== TASK GOAL ==
For this exercise, retype all the data exactly and exclude every image.
.....
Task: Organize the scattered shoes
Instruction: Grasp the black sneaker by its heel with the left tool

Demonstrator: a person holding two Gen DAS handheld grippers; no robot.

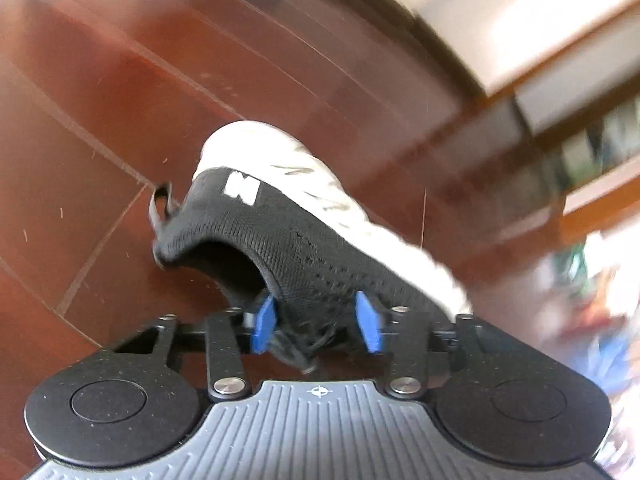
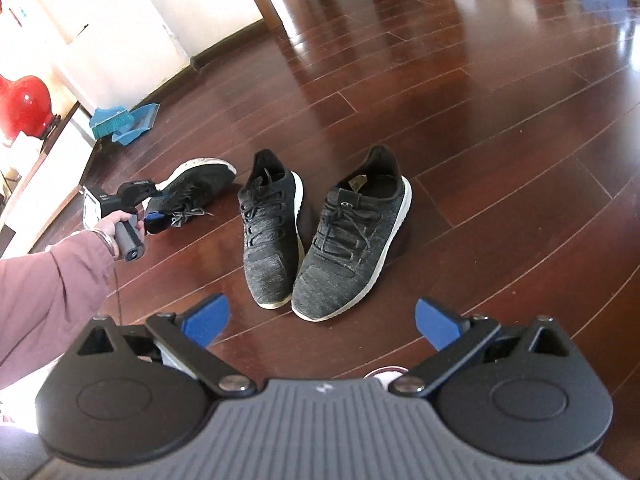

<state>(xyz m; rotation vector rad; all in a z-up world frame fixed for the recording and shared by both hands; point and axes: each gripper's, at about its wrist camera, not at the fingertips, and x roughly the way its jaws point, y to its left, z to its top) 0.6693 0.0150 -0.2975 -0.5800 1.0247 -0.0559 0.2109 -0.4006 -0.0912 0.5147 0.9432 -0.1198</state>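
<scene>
- My left gripper (image 1: 316, 324) fingers are clamped on the black sneaker (image 1: 280, 232), lifted off the floor (image 1: 100, 100).
- Right gripper (image 2: 320, 322) fingers wide, nothing in them.
- Sneaker pair (image 2: 316, 228) side by side on the floor ahead.

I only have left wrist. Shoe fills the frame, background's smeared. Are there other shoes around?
Observer: Yes. Right wrist shows a pair of dark sneakers standing side by side on the wood floor, toes toward that camera.
Operator: Right gripper doing anything?
Observer: No. The right gripper is open and holds nothing, just short of that pair.
Operator: Where's my shoe relative to them?
Observer: The held shoe, gripped by the left gripper, sits left of the pair, apart from it.
</scene>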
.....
== SOLUTION TO THE EXERCISE ==
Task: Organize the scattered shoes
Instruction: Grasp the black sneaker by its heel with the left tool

Demonstrator: a person holding two Gen DAS handheld grippers; no robot.


<state>(xyz m; rotation vector rad; all in a z-up world frame fixed for the recording and shared by both hands; point and axes: each gripper's, at about its wrist camera, not at the fingertips, and x roughly the way its jaws point, y to its left, z to its top) 0.6693 0.0150 -0.2975 -0.5800 1.0247 -0.0559 0.2109 -0.4006 -0.0912 0.5147 0.9432 -0.1198</state>
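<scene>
- My left gripper (image 1: 316, 324) fingers are clamped on the black sneaker (image 1: 280, 232), lifted off the floor (image 1: 100, 100).
- Right gripper (image 2: 320, 322) fingers wide, nothing in them.
- Sneaker pair (image 2: 316, 228) side by side on the floor ahead.

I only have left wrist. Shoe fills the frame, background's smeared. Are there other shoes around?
Observer: Yes. Right wrist shows a pair of dark sneakers standing side by side on the wood floor, toes toward that camera.
Operator: Right gripper doing anything?
Observer: No. The right gripper is open and holds nothing, just short of that pair.
Operator: Where's my shoe relative to them?
Observer: The held shoe, gripped by the left gripper, sits left of the pair, apart from it.
</scene>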

That is the complete answer to the exercise.